_Problem details_
Check every line of the material below, and show those that contain "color".

_Given entries_
━━━━━━━━━━━━━━━━━━━━
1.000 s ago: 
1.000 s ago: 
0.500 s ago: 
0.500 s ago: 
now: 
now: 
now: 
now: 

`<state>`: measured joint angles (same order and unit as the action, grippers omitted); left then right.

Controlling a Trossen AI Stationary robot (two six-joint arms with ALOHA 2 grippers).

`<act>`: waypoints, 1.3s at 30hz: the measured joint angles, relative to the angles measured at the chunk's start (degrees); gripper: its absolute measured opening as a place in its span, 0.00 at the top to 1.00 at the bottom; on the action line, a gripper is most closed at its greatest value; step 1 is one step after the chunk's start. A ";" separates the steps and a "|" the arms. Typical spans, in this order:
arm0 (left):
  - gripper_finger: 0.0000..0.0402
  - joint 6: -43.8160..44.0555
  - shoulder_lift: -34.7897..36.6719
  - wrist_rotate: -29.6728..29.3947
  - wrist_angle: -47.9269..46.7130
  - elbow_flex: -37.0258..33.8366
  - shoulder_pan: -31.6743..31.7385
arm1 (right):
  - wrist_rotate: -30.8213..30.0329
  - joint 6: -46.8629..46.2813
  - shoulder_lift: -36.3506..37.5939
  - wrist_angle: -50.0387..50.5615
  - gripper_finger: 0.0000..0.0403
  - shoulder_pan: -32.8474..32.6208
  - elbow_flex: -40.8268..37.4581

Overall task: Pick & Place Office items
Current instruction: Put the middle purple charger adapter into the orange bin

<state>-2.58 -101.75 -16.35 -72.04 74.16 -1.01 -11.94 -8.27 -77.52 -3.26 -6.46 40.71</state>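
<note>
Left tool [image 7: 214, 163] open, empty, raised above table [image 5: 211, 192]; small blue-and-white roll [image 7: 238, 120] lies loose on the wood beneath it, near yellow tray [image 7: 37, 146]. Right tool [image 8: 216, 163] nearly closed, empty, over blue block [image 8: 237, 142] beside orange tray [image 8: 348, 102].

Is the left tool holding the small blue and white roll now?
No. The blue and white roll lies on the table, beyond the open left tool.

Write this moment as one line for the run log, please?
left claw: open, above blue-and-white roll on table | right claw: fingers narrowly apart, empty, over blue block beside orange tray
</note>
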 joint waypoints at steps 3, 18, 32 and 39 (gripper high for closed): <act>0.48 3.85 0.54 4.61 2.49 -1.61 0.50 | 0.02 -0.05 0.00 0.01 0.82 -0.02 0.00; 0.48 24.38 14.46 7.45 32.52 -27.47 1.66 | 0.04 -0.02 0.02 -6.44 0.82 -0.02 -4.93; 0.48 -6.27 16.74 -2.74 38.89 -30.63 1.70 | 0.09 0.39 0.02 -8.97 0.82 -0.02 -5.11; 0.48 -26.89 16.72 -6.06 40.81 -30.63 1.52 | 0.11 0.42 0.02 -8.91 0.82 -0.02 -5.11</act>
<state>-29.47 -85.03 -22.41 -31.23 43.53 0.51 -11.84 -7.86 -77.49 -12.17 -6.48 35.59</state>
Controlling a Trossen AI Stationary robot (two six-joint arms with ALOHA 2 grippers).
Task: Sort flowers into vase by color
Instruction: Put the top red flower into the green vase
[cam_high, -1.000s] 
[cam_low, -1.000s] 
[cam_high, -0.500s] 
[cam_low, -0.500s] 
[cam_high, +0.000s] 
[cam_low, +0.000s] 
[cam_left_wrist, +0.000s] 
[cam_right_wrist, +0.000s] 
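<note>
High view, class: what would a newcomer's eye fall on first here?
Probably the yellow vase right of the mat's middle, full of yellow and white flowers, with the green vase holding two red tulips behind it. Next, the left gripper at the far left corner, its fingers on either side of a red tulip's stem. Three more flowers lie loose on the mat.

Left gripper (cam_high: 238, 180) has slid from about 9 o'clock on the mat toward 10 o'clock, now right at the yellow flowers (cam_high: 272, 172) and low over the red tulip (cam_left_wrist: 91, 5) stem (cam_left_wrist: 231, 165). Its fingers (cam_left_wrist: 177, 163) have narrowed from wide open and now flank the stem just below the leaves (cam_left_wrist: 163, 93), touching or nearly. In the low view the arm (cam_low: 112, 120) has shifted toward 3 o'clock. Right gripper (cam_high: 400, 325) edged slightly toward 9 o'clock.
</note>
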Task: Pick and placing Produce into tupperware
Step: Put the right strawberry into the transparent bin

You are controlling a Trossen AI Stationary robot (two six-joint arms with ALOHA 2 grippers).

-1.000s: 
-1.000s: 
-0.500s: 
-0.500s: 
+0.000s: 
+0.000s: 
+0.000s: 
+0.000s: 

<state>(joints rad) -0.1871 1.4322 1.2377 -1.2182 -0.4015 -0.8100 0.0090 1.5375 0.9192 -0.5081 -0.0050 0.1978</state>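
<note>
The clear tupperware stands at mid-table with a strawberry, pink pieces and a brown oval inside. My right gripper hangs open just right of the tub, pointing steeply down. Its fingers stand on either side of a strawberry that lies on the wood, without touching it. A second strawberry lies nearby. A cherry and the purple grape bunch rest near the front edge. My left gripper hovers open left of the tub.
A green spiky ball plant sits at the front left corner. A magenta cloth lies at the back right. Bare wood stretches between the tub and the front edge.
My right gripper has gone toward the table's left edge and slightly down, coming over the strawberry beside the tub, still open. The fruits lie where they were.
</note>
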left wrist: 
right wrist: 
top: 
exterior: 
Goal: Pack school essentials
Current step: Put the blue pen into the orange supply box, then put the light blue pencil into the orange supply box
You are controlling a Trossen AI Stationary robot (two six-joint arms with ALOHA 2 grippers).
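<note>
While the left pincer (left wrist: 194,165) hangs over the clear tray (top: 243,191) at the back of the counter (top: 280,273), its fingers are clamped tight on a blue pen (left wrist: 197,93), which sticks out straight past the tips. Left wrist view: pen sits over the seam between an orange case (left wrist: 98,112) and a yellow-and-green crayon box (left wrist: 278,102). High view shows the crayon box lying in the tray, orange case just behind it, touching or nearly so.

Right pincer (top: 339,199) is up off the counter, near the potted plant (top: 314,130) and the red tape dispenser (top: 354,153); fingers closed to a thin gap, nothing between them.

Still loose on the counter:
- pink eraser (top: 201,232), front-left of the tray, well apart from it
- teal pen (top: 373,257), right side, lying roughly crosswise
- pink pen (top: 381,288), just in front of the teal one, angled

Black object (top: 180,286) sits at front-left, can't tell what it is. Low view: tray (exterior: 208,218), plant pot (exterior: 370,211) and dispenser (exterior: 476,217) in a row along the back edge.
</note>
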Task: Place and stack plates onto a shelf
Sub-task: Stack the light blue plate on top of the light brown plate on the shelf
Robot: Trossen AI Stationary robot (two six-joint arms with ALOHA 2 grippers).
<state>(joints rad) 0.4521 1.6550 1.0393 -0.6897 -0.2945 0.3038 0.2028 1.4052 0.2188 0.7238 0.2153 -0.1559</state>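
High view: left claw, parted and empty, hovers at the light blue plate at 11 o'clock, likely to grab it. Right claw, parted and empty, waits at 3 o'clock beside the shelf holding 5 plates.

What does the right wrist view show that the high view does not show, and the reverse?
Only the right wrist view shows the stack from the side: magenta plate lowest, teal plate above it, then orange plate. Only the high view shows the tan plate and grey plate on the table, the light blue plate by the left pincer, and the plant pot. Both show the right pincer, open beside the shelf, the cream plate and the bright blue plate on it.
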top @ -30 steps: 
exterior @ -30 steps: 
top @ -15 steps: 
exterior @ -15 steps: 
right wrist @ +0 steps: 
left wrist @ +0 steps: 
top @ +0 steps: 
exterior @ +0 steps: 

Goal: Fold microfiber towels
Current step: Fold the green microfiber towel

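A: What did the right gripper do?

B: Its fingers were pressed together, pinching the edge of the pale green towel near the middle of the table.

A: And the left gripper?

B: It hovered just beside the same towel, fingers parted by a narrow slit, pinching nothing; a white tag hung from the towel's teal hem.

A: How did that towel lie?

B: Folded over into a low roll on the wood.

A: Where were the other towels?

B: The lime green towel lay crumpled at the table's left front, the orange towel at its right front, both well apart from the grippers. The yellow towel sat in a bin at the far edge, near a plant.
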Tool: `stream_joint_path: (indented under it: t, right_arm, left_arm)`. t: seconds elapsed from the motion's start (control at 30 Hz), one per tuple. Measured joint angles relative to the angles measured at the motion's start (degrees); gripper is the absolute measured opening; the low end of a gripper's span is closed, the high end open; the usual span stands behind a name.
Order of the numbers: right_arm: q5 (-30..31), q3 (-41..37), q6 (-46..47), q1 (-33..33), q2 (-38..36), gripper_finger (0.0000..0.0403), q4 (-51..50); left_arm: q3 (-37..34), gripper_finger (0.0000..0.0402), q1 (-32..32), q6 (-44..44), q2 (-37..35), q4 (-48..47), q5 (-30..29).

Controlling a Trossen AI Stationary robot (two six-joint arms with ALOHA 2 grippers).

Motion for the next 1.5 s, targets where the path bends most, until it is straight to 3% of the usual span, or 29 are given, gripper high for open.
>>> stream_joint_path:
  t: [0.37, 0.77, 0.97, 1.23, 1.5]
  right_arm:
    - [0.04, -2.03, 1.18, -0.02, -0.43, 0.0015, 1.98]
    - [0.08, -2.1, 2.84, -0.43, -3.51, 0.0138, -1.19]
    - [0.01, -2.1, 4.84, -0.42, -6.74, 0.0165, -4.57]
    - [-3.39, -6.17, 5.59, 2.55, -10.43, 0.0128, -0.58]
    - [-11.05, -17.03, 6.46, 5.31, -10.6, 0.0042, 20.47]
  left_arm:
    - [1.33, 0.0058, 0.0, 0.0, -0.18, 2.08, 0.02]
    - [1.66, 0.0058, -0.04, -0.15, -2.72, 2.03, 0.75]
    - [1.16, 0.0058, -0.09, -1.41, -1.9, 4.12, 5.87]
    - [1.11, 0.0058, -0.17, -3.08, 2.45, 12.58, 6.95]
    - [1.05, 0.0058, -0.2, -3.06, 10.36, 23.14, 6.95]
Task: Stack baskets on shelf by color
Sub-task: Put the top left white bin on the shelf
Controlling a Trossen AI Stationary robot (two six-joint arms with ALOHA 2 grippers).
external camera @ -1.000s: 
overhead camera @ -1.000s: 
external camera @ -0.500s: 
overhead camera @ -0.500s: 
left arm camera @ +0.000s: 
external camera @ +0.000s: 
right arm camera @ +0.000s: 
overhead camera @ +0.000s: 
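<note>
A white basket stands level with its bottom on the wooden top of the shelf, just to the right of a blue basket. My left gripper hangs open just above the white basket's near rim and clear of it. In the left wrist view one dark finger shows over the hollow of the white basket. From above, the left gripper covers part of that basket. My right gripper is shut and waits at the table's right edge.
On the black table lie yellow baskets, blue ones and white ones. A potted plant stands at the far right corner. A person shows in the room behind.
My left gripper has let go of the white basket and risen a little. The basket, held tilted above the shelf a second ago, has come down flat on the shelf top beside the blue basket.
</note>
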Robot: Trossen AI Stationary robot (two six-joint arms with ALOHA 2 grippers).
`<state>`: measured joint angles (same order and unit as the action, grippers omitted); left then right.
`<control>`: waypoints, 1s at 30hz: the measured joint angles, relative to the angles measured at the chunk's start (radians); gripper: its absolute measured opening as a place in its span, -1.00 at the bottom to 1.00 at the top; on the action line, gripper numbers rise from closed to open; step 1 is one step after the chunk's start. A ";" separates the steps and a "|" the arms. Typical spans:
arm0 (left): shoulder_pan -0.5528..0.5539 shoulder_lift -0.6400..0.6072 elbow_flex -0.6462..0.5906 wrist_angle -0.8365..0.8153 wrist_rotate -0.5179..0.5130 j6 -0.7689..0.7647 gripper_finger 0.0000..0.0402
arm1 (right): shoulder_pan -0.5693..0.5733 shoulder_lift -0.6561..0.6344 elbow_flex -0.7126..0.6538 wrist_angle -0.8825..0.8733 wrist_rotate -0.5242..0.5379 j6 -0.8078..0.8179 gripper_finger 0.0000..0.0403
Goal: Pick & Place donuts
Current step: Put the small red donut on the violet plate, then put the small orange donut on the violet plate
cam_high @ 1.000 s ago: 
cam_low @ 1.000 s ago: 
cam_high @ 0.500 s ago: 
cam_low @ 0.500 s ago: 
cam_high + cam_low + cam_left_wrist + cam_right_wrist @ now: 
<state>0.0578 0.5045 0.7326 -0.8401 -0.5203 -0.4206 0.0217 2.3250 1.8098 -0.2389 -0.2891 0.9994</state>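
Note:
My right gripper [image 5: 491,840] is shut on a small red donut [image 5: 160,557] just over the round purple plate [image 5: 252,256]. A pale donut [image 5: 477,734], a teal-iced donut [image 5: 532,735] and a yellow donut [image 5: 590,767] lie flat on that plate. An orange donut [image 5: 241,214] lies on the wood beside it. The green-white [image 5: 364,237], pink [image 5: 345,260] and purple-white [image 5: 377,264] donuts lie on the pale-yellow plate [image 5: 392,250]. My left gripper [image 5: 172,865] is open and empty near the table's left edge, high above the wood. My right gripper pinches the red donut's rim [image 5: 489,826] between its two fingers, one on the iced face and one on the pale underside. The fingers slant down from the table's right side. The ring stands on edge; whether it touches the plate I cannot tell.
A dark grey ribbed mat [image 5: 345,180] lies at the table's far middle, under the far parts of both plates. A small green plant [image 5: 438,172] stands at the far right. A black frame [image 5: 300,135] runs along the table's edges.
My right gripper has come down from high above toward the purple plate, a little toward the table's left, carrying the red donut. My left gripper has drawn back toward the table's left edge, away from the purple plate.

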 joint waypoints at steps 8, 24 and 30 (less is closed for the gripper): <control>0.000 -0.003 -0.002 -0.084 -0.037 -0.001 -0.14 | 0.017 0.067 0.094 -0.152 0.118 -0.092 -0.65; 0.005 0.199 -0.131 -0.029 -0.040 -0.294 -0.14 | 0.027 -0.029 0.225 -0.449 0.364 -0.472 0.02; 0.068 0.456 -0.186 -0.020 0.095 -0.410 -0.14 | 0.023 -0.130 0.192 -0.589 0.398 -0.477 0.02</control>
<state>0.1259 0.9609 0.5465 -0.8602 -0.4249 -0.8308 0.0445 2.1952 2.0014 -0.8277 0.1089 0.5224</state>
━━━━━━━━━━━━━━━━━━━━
_Finished task_
Task: Sort flowers into vase by color
Task: Stack baskets on shelf by color

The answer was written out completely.